Recent breakthroughs in microfabricated systems for single-cell analysis and in high-resolution optical CT imaging enable physiological measurements and isotropic 3D images to be obtained from single cells. This research project aims to conduct the single-cell equivalents of clinical protocols for metabolic rate measurements and CT and PET scanning. The overall objective of the project is to apply new technologies for single-cell measurements to test existing hypotheses and new hypotheses advanced by the Cancer Forum core with respect to the physics of cancer cells. An example of an existing hypothesis we will test is that nuclear morphometry and chromatin patterns we can quantify with exquisite sensitivity using 3D cell imaging are progression phase-specific signatures of cancer.
The Center for Biosignatures Discovery Automation has demonstrated success in cell manipulation and placement, and in single-cell physiological monitoring using sophisticated microfluidic devices and optical sensing of key analytes including oxygen and pH. We have fine tuned single-cell transcriptomic protocols, and are developing capabilities to quantify calcium, potassium and sodium fluxes and ATP concentration.

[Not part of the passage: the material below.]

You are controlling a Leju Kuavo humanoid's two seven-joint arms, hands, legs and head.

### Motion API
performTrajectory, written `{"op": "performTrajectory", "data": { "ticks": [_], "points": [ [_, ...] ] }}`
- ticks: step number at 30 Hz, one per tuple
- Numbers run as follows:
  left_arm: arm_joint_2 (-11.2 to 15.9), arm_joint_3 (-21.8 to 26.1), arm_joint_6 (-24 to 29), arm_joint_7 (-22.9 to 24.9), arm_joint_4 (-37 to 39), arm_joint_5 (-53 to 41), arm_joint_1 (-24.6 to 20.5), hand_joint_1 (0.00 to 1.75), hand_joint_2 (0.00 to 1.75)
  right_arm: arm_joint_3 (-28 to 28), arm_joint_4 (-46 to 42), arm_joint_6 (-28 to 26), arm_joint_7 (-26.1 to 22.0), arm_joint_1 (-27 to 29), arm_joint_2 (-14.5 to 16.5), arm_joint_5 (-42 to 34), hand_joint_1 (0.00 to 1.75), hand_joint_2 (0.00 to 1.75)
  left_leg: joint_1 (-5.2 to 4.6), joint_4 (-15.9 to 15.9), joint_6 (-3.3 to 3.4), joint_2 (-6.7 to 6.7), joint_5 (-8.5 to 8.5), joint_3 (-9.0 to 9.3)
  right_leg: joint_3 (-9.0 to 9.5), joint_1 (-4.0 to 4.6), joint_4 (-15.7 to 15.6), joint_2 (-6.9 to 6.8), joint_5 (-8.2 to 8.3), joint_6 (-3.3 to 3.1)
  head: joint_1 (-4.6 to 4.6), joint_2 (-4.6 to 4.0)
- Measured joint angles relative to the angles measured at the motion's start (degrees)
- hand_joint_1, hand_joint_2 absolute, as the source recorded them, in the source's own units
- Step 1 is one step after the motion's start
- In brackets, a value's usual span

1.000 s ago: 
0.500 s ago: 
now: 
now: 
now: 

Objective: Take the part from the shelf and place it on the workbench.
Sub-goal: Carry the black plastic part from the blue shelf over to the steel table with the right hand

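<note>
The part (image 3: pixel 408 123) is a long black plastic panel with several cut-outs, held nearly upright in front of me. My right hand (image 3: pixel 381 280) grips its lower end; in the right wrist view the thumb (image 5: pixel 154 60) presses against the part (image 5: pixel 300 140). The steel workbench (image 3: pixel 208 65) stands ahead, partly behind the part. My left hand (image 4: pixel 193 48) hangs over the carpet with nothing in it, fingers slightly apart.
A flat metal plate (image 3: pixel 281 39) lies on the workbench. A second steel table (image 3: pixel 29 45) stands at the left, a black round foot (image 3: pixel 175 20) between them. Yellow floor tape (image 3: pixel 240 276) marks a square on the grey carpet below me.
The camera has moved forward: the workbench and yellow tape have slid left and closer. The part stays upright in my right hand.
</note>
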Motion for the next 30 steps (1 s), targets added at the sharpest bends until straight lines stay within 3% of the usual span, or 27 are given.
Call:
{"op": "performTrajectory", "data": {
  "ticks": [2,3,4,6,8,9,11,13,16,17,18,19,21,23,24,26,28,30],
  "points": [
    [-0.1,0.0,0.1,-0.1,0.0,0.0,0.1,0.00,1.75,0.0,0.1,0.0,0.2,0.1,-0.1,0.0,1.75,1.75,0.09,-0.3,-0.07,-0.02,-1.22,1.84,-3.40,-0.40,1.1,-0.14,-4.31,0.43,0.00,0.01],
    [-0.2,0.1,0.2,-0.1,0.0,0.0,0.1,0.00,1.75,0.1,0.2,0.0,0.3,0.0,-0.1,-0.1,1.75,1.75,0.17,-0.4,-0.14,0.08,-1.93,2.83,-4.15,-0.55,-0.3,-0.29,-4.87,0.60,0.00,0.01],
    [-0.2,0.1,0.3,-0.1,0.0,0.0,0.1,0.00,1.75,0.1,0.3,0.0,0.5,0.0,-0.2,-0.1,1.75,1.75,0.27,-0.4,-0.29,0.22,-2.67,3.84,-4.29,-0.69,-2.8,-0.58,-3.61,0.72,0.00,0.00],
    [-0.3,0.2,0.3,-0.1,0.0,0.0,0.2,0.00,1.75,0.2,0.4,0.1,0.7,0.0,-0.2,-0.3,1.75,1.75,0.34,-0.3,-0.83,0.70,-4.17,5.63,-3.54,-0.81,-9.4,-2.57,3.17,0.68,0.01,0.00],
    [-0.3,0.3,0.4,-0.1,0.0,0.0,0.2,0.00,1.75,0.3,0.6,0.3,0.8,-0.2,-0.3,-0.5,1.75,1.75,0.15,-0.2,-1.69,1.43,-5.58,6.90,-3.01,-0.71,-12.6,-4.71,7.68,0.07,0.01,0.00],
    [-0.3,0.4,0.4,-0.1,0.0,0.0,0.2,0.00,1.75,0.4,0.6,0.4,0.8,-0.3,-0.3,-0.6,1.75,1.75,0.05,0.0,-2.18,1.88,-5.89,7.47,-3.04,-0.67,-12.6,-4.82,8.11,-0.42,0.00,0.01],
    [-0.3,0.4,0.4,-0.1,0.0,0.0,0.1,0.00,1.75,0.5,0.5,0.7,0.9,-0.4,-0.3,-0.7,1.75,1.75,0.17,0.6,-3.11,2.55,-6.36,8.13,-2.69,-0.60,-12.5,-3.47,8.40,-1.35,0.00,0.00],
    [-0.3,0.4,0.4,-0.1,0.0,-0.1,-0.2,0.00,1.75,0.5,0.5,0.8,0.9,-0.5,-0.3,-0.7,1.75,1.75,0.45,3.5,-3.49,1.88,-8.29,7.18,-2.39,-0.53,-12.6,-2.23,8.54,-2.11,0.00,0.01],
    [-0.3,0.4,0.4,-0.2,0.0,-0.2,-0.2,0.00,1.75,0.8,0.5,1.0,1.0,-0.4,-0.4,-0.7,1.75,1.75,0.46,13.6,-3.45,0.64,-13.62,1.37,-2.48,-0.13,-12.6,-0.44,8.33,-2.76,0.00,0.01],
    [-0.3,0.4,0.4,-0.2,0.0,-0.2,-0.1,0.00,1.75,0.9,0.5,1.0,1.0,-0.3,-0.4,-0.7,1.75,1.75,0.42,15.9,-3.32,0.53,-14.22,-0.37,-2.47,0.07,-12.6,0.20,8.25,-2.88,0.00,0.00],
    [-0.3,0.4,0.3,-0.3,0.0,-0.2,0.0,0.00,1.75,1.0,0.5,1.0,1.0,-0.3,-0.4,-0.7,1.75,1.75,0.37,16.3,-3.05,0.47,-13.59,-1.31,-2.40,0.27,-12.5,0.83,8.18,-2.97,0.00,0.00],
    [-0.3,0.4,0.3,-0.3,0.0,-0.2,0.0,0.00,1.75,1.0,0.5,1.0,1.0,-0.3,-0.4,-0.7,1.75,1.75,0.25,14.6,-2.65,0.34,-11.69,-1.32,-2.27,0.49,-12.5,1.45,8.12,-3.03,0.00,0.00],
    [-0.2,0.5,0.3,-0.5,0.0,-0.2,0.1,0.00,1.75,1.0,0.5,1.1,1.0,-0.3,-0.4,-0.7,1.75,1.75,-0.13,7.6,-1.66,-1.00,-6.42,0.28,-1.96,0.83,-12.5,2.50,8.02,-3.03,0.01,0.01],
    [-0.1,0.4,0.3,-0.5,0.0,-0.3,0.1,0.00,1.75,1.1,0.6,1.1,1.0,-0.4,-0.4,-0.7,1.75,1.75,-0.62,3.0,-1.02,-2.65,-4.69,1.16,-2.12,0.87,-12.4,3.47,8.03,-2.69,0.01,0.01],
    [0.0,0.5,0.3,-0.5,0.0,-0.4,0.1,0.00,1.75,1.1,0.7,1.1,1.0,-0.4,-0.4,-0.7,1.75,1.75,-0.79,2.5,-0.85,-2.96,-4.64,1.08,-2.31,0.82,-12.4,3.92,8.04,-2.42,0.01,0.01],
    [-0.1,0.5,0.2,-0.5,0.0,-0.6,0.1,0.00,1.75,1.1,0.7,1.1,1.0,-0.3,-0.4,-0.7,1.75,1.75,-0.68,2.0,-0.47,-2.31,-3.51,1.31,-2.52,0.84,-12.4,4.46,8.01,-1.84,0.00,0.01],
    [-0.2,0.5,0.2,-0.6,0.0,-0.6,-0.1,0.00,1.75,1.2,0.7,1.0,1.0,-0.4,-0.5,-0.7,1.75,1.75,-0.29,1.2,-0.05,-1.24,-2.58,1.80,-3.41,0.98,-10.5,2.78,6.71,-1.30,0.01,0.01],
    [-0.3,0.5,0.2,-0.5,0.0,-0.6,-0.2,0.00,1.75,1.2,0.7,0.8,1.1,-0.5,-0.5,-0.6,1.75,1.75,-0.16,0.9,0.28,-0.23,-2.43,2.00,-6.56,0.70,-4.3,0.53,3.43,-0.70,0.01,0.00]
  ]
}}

We are building a new single-cell analysis platform which implements confocal optical sensor and molecular probe data acquisition, and provides the single-photon sensitivity required to quantify target-specific probes within or on the cell.

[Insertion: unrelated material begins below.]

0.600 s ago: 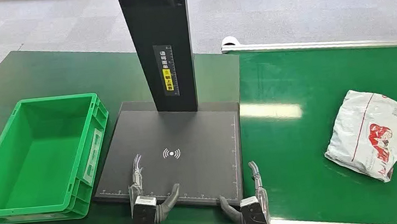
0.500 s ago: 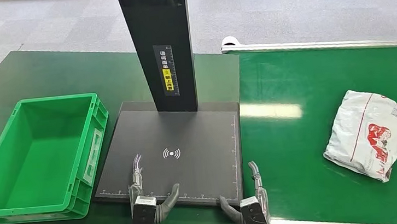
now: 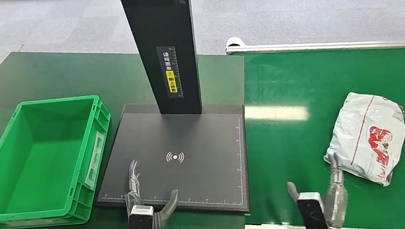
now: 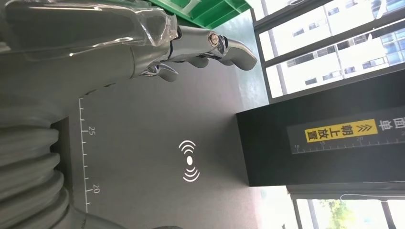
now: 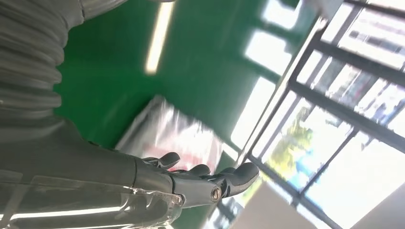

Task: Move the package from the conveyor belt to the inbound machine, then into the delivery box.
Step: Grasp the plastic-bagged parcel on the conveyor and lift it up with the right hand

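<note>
The package (image 3: pixel 367 137), a grey-white plastic mailer with a red print, lies on the green conveyor belt (image 3: pixel 298 144) at the right of the scene, well apart from the inbound machine (image 3: pixel 179 156) and from the delivery box (image 3: pixel 39 158). The right hand (image 3: pixel 324 204) is at the near edge of the belt, just near-left of the package, its fingers (image 3: pixel 334 172) spread and pointing toward it; whether a fingertip touches the wrapper cannot be told. It holds nothing. In the right wrist view the package (image 5: pixel 176 138) appears blurred beyond the extended fingers (image 5: pixel 224 179).

The left hand (image 3: pixel 145 207) hovers over the near edge of the machine's dark flat plate, fingers apart and empty. The plate carries a white wireless symbol (image 3: pixel 175 157) near its middle and a ruler scale along its edges; a black upright column (image 3: pixel 163 45) with a yellow label rises from its far side. The green delivery box sits to the left of the machine, just beside it, open-topped.
</note>
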`<state>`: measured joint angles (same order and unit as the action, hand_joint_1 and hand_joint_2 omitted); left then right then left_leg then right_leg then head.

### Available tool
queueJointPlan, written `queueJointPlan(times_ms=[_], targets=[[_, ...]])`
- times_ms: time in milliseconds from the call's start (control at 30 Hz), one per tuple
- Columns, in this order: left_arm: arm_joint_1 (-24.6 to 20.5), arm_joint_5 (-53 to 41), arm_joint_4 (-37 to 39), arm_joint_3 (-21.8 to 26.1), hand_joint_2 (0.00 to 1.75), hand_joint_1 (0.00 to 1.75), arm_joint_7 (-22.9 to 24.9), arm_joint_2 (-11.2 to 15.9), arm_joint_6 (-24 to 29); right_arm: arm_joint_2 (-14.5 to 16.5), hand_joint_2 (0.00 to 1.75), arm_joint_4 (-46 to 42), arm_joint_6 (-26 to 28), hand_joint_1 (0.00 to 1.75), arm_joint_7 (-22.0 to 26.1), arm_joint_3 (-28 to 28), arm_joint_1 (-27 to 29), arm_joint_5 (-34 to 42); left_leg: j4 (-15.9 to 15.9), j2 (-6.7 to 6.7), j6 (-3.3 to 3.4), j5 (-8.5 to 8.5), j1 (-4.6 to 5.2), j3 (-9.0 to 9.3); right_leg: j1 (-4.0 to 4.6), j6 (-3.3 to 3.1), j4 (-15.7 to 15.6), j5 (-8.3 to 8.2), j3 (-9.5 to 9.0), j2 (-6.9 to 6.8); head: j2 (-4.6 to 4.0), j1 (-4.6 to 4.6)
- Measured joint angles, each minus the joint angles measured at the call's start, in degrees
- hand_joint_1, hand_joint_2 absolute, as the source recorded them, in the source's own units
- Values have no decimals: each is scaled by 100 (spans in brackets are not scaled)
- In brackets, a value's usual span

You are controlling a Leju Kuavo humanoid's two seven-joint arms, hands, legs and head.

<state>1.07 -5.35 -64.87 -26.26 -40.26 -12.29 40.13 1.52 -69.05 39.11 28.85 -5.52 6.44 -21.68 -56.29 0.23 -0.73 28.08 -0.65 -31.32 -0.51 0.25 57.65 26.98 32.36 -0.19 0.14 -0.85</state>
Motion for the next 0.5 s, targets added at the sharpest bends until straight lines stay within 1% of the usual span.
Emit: queueJointPlan(times_ms=[167,233,267,367,433,500], targets=[[72,-110,-84,30,175,0,0,1,0,-144,175,-540,-132,0,-484,774,86,-858,0,1,1,0,0,2,0,0,0,0,-4,0,1,0],[106,-223,-119,40,175,0,0,11,0,-256,175,-619,-353,0,-776,1033,7,-1121,0,3,1,0,0,1,0,0,0,-1,-8,2,1,-1],[116,-313,-131,42,175,0,0,23,0,-335,175,-611,-550,0,-986,1152,-92,-1244,0,7,1,-1,1,1,0,2,0,-2,-9,5,1,-1],[102,-548,-146,32,175,0,0,79,0,-634,175,-306,-1335,0,-1652,1484,-651,-1468,0,19,8,-5,6,6,-6,13,0,-12,-8,18,1,-1],[82,-608,-172,20,175,0,0,127,0,-855,175,148,-1672,0,-1880,1668,-1142,-1560,-1,18,14,-12,10,10,-11,20,0,-19,-7,19,0,0],[65,-656,-226,14,175,0,0,177,0,-1071,175,735,-1866,0,-1998,1801,-1672,-1625,-3,17,17,-16,11,10,-14,25,0,-24,-7,19,1,0]])
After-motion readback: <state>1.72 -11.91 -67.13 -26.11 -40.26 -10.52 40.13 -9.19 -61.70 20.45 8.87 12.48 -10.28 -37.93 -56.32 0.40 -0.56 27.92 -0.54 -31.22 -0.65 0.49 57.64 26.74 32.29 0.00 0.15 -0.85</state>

We have recently acquired the first optical microtomograph capable of 3D cell imaging at isotropic, 100-nm resolution. The cell computerized tomography (cell CT) instrument produces cell imagery based on hundreds of angular projections acquired using broad-band illumination of epithelial cancer cells fixed and stained with absorbing dyes. This structural imaging mode has demonstrated utility in elucidating gross nuclear architecture when chromatin is the primary absorbing species. Results using narrow-band excitation in conjunction with fluorescent probes and full-field projection acquisition are promising.

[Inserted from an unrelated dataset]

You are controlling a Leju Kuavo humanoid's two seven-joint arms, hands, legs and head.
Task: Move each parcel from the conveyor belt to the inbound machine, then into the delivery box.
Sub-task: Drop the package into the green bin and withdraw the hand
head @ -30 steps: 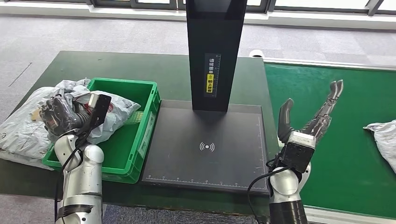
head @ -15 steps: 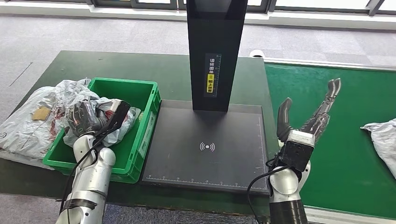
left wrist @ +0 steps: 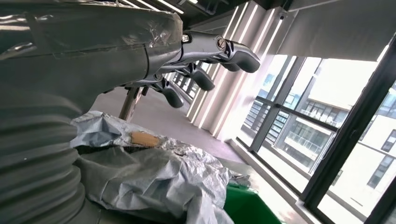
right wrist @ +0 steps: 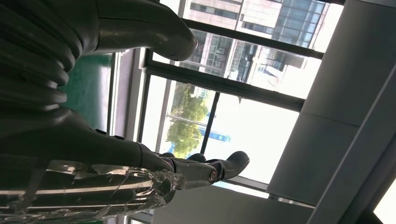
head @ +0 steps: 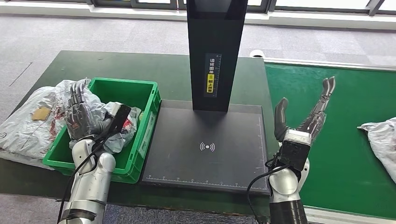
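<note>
the green conveyor belt point(head: 345, 140) ran along your right, and a grey poly-bag parcel point(head: 380, 140) lay at its right edge, well apart from either hand and probably next to fetch. the black inbound machine point(head: 205, 149) stood in the middle of the dark table point(head: 56, 70) with its scan plate bare. the green delivery box point(head: 140, 135) sat at the plate's left edge, and a crumpled grey parcel point(head: 116, 126) lay inside it, draped toward the box's left rim; more grey bags point(head: 28, 126) lay on the table outside that rim. your left hand point(head: 79, 114) hovered above the boxed parcel, fingers point(left wrist: 205, 80) spread and holding nothing, which reads as a release. your right hand point(head: 306, 116) was raised over the belt's near edge, fingers wide apart and empty, seemingly ready to reach.
</note>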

We propose to apply single-cell physiological and transcriptomic measurements and 3D tomography to quantify the physical and structural properties of cancer cells and to employ this data to investigate hypotheses regarding cancer cells, their heterogeneity and disease progression and arrest. We will measure respiration rates and ion fluxes on individual cells from cultured cancer cell lines and disaggregated cells from tissue biopsies, and correlate them with RNA expression levels. Using absorption-mode cell CT imagery we will define and extract nuclear architectural and textural features and search for correlations between these and transcriptomic and physiological measurements. In years 3-5, using fluorescence emission imaging capabilities developed and refined in years 1 and 2, we will measure the concentrations and spatial distributions of selected proteins within and on the cells using both the single-cell analysis platform and cell CT, and correlate these functional measurements between the two modalities and with the structural and physiological data. We will seek to extract, describe and begin to understand relationships among the measurements and physical parameters obtained from the same types of cells and their nuclei by our sister projects on elasticity and chromatin.